On A New Year And Time

As we roll into the year 12017 of the Holocene Era(Age?), I thought a little about some of the humbug thoughts such as "time is just a construct", "units of time are arbitrary", and in certain arguments those may have their merits, though the biggest question I can't answer is how to pick a certain day.  Here are some of my thoughts, mostly about "re-validating" the concept of time.  I hope this makes sense.

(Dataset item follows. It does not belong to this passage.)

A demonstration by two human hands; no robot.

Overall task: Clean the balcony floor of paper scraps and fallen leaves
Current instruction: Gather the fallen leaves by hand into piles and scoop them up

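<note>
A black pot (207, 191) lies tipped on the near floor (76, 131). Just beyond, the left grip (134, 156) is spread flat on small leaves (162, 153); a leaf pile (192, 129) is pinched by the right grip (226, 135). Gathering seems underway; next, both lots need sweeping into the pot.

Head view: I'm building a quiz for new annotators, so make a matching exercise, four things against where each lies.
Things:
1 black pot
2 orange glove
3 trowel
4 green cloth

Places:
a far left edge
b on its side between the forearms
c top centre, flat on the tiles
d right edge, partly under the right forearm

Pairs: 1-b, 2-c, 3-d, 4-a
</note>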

While "units" of time could be arbitrary, so could any construct of communication.  The goal is common understanding.  That's cool and good about it, but something else we use for time(roughly now) is how our star system operates.  Before we were using atomic vibrations and a strongly defined "second", days were rotations of the Earth, not 24 hours, months are an expression of the concept of using moons to track the passage of time, and years were markers of the seasonal cycles.  So cool, but what is time anyways?

This is a great reference to think about time - a short series of videos about Time and Entropy from MinutePhysics on YouTube.

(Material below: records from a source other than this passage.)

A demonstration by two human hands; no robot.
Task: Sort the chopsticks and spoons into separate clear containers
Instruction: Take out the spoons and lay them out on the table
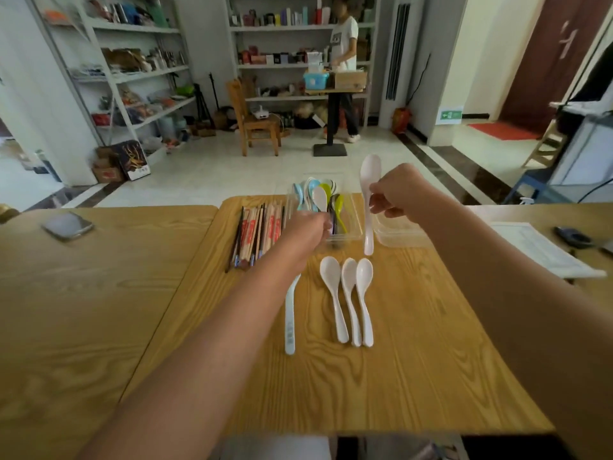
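Observation:
A clear container at the table's far middle holds several coloured and white spoons. My left hand grips its near left corner with curled fingers. My right hand pinches a white spoon by the handle, bowl up, hanging upright just right of that container. A second clear container lies under my right hand. Three white spoons lie side by side on the wooden table. Another white spoon is partly hidden by my left forearm. A pile of chopsticks lies left of the container.
A phone lies on the left table. A white sheet and a dark object lie at the right. Beyond the table are a chair, shelves and a standing person.

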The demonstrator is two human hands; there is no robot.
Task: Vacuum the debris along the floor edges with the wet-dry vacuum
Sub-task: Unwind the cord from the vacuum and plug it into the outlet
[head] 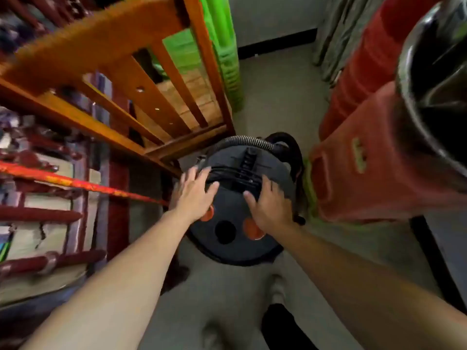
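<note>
My left hand [194,195] lies flat on the left side of the wet-dry vacuum [227,200]. Its fingers are spread and straight and grip nothing. My right hand [271,207] lies on the right side of the same black round lid, palm down and fingers fairly straight. Its fingertips reach the edge of the carry handle [246,168] without closing round it. Both forearms are bare.

The vacuum stands on the grey floor [273,97] straight ahead of me, with the lid facing up. Near my wrists the lid has two orange-red round discs [252,229] with a dark hole [225,231] between them (what the discs are I cannot tell). A ribbed hose [247,141] curves along the far rim.

A wooden chair [101,46] stands just beside the vacuum on the left, and its lower rail comes close to my left fingers. A red pole [75,183] slants in below it. Behind the chair is a stack of green plastic stools [225,54]. Red plastic stools [366,160] stand close on the right, and a curtain [336,34] hangs by the far wall.
</note>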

So time is something we experience, even if defining that can be a difficult task, which is not my ultimate goal here.  I'd rather try to argue that it's almost just as important that it is so hard to define.  I cannot imagine what time feels like to a dog, or to a house fly, nor can I currently(or possibly ever) travel "backwards" through time.  The future is a mystery, and even the notion of what I call the present is delayed by my ability to experience it.  Despite all of this, humanity all seems to feel time and its pull through varied expressions, and we are able to talk about something so integral to our idea of existence yet difficult to define.

The New Year is a widely shared concept, somewhere between a solar cycle and 365 days(24 hours,etc).  Due to the fore mentioned utility of common understanding, the idea that the Year is 2017 is almost a shared human concept.  We've done a lot and came a long ways, and our ideas of time and its keeping predate our "Year 0", and while I understand how and why that came to be, I also feel as though we sell ourselves short. As something that we use to help coordinate efforts and lives around the globes, the numerical value of our current Year is important, because it is almost "universally" recognized.  What if the number we used was a closer representation of the time humans have spent coordinating, cooperating?

We've been working together in some fashion as a species for around 12000 years, which also makes for an easy calendar change to 12017, as proposed by the YouTube Channel Kurzgesagt.  While "time" may be something that is hard to define, it is also something that we share as humans in a "shared perception" of it.  I suppose in some ways this may be an argument of faith- that the New Year is a celebration in our belief of time as a shared construct, driving us forward on a road it paves itself.

Holy hay it's getting rather late and I'm tired, but I hope you all have a bright solar cycle ahead of you in the 12017th year of Humanity.